Begley, a longtime green car advocate who owns an electric RAV4, says electrics and plug-ins have become commonplace in his circle of friends. He says he helped Hanks and Michelle Pfeiffer when they wanted to purchase electric RAV4s of their own. Begley has been driving to the Oscars in an electric car since 1990, when he took along Annette Bening, who was nominated for her role in The Grifters, in a Bradley Automotive electric vehicle. For the past decade, he's driven the RAV4. Begley says he was emboldened by the sight of the younger generation of actors who took part in Global Green's program. And despite a recent reception from Hollywood that has seemed lukewarm, Begley remains positive.
"I know when I get there a whole bunch of people will come up to me and say, 'Ed, I came in my plug-in hybrid!' "
THE STATE OF SALES: The Southland is an important market for green car manufacturers, accounting for more than 10 percent of 2011 purchases of the major eco vehicles.
- Chevrolet Volt: 740 in Southern California -- 10% of total U.S. sales (7,395)
- Nissan Leaf: 1,507 in Southern California -- 18% (8,439)
- Tesla Roadster: 37 in Southern California -- 11% (330)
- Toyota Prius: 17,473 in Southern California -- 14% (127,945)
Note: Data is based on the number of new cars registered with the Department of Motor Vehicles in 2011. Southern California data is for the region that includes L.A., Orange, Riverside, San Bernardino, Ventura, Inyo and Esmeralda counties.
NEW ELECTRIC AVENUES: Several green cars have debuted in the past year or so, from the Nissan Leaf to the Fisker Karma, with options at a variety of price points. (The prices noted below are base prices, after applicable tax incentives.)
BMW Active E ($499 per month) Based on the BMW 1 Series, the two-door Active E is available only for a two-year lease.

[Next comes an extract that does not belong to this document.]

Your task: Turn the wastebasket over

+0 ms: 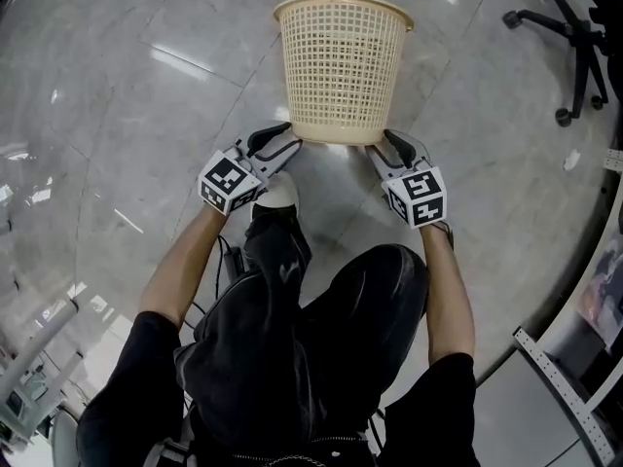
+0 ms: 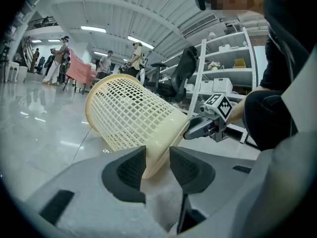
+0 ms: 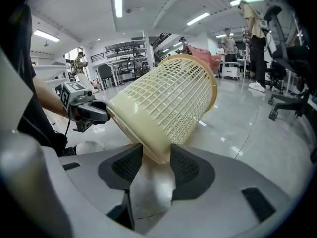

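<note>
The cream mesh wastebasket (image 1: 341,66) is tilted, with its open mouth pointing away from the person and its base toward them. It sits above the glossy grey floor (image 1: 117,115) and seems to hang clear of it. The left gripper (image 1: 289,144) pinches the base's edge on one side. The right gripper (image 1: 382,145) clamps the opposite edge, pads pressed on the plastic.

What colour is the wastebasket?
The wastebasket is cream, with an open grid-lattice wall; the head view shows it best.

Glossy marble floor (image 1: 107,134), office chair (image 1: 555,25), shelving (image 2: 200,81)
</note>
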Tool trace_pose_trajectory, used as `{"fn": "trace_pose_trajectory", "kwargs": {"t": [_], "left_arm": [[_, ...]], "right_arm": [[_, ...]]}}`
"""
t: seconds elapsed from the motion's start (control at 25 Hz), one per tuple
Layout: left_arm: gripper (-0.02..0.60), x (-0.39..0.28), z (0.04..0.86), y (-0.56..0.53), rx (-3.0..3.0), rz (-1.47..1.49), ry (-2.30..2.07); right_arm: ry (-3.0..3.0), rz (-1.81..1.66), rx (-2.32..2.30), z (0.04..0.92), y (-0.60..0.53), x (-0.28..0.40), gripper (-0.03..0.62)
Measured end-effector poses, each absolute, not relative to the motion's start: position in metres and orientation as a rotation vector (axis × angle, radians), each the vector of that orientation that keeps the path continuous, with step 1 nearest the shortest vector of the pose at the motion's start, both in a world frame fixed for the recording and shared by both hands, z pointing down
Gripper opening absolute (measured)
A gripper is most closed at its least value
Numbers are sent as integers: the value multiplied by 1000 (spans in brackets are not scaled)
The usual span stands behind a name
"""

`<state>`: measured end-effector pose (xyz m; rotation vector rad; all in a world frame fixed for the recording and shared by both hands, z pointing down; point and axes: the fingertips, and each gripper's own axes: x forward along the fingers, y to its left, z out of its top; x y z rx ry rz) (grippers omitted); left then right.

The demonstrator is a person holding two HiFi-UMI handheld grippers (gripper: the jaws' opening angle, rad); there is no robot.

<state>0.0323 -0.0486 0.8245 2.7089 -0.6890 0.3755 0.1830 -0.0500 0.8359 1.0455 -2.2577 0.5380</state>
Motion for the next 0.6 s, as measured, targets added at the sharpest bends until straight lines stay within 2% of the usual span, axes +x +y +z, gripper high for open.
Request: {"fn": "trace_pose_trajectory", "kwargs": {"t": [0.32, 0.6], "left_arm": [[143, 36, 833, -46, 2699, 378, -670], [140, 19, 825, -46, 2637, 321, -687]], "right_arm": [[-2247, 581, 1075, 850, -44, 187, 173], [-2312, 567, 967, 827, -40, 175, 175]]}}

Just 700 examples of the prototype coupe, which features a 168-horsepower motor, are up for grabs stateside. The first Active Es were delivered in January.
Chevrolet Volt ($31,645) Chevy's plug-in hybrid debuted in December 2010 to great hype. The car runs for an estimated 35 miles solely on electricity before the gas engine kicks in, at which point the Volt can be driven up to an additional 375 miles. The hatchback was the 2011 Motor Trend Car of the Year.

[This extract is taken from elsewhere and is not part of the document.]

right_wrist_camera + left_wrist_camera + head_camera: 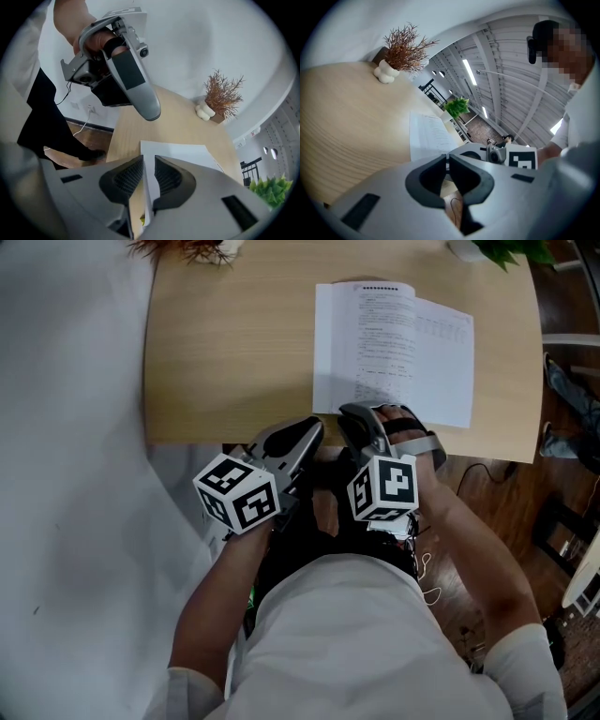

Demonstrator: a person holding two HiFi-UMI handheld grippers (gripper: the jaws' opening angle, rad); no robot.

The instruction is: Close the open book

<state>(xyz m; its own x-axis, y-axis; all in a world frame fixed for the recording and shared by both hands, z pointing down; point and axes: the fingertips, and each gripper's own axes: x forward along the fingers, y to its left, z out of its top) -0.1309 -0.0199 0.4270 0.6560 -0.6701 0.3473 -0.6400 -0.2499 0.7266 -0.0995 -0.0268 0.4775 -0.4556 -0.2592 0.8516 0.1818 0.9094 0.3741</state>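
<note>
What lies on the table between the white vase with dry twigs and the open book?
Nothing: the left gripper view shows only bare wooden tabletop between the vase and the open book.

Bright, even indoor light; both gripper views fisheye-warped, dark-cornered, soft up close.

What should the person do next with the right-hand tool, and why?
Probably ease the right gripper down a little so its slightly parted jaws take the near edge of the left page of the open book. The book lies flat open on the table, that gripper is at that edge, and the left gripper is shut and off the book.
</note>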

Fisker Karma ($102,000) Anaheim-based Fisker began selling its Karma luxury sports sedan in July. The 403-horsepower four-door uses a plug-in hybrid system and has an all-electric range of 32 miles. The Karma has a solar glass roof and uses reclaimed wood in its interior.
Ford Focus Electric ($34,405) Deliveries of the Ford Focus Electric to fleet customers such as Google began in December; the public should be able to purchase the four-door in the spring. The all-electric hatchback has a top speed of 84 miles per hour and is propelled by a 123-horsepower motor.

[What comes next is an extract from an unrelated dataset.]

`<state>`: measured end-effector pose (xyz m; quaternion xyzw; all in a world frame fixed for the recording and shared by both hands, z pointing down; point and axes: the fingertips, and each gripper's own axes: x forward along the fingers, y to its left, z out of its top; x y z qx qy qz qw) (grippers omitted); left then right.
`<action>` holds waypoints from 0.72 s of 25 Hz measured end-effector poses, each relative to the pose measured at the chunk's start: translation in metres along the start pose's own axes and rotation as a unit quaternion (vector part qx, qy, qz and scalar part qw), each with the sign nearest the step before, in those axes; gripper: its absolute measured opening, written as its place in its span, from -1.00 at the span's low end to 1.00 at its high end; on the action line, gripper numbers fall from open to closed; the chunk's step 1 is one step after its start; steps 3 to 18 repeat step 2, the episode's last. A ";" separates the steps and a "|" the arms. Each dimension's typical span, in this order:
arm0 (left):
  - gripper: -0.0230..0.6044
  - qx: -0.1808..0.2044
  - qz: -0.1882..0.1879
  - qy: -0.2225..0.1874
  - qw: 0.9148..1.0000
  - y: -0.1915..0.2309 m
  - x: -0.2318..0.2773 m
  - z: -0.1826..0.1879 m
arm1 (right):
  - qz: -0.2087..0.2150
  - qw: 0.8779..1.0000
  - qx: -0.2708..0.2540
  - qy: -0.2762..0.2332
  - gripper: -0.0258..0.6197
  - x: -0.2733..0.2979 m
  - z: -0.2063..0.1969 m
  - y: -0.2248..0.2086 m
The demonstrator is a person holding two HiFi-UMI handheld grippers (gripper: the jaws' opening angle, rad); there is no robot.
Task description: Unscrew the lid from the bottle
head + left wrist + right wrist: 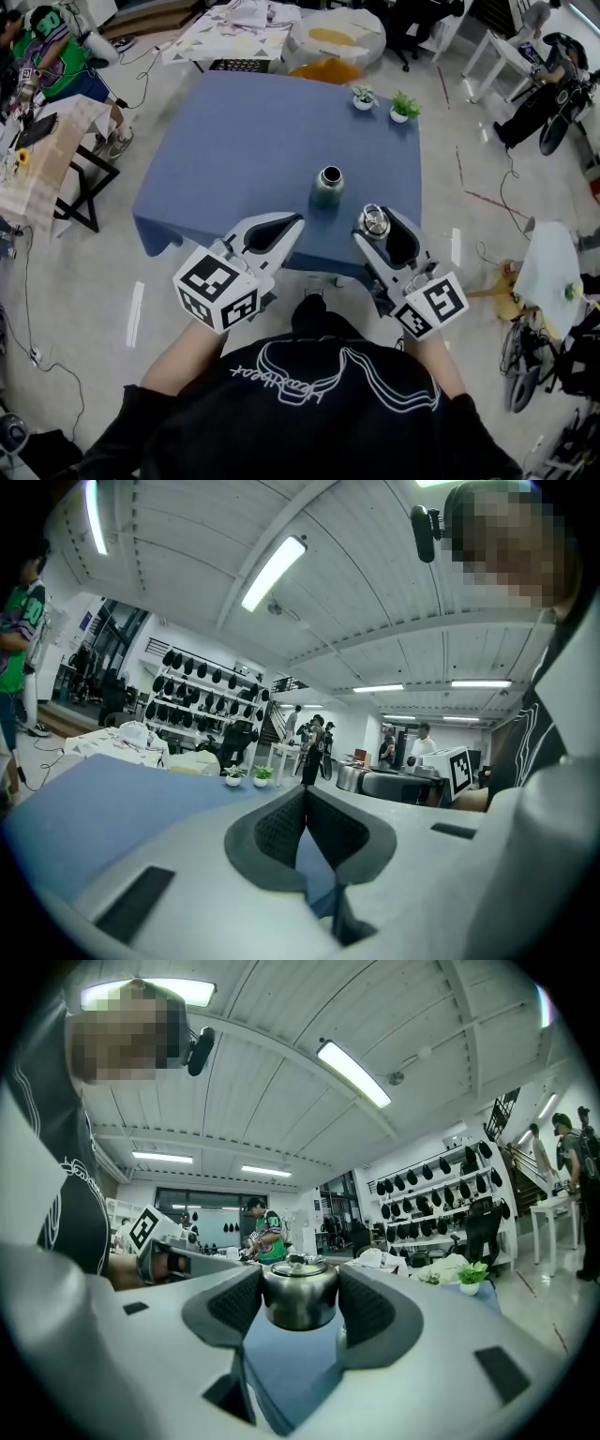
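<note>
The white script (274, 382) on the black shirt (309, 436), perhaps a brand, cannot be read.

Lid (298, 1296): polished metal, glossy and smooth, mirror-bright.
Bottle (328, 190): green body, dull satin finish; dark rim.
Table cover (234, 150): blue cloth, matt, lying flat.
Left gripper (305, 794), right gripper (300, 1283): off-white plastic shells, smooth and matt.
Pads (234, 1305): dark, rubbery-looking, finely knobbed.
Marker cubes (217, 289): matt black-and-white print.
Floor (450, 141): pale and hard, with a slight sheen.
Far pots (364, 103): white and smooth.
</note>
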<state>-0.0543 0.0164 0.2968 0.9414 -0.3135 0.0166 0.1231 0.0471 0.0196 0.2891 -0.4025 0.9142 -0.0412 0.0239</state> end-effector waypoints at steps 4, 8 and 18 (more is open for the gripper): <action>-0.91 0.000 0.000 0.000 1.000 0.001 0.000 0.001 | 0.002 1.000 0.000 -0.001 -0.12 0.002 0.002 0.000; -0.91 0.000 0.000 0.000 1.000 0.001 0.000 0.001 | 0.002 1.000 0.000 -0.001 -0.12 0.002 0.002 0.000; -0.91 0.000 0.000 0.000 1.000 0.001 0.000 0.001 | 0.002 1.000 0.000 -0.001 -0.12 0.002 0.002 0.000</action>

Nissan Leaf ($27,700) Nissan's five-door hatchback went on sale in December 2010, just before the Volt. The all-electric Nissan Leaf has a range of roughly 100 miles and can be fully charged in about seven hours. The 110-horsepower Leaf can be purchased with an optional solar panel spoiler.
NEXT: Tesla Model S: The publicly traded carmaker behind the discontinued Tesla Roadster expects to begin selling its four-door all-electric sedan by July. The car, which will have a base price of $49,900, has three battery options -- the largest of which gives the S a range of 300 miles. The S is seen by some observers as a potential game-changer. "I think you'll see a whole new resurgence when Tesla comes online with the Model S," Paine says. "People are interested in sexy."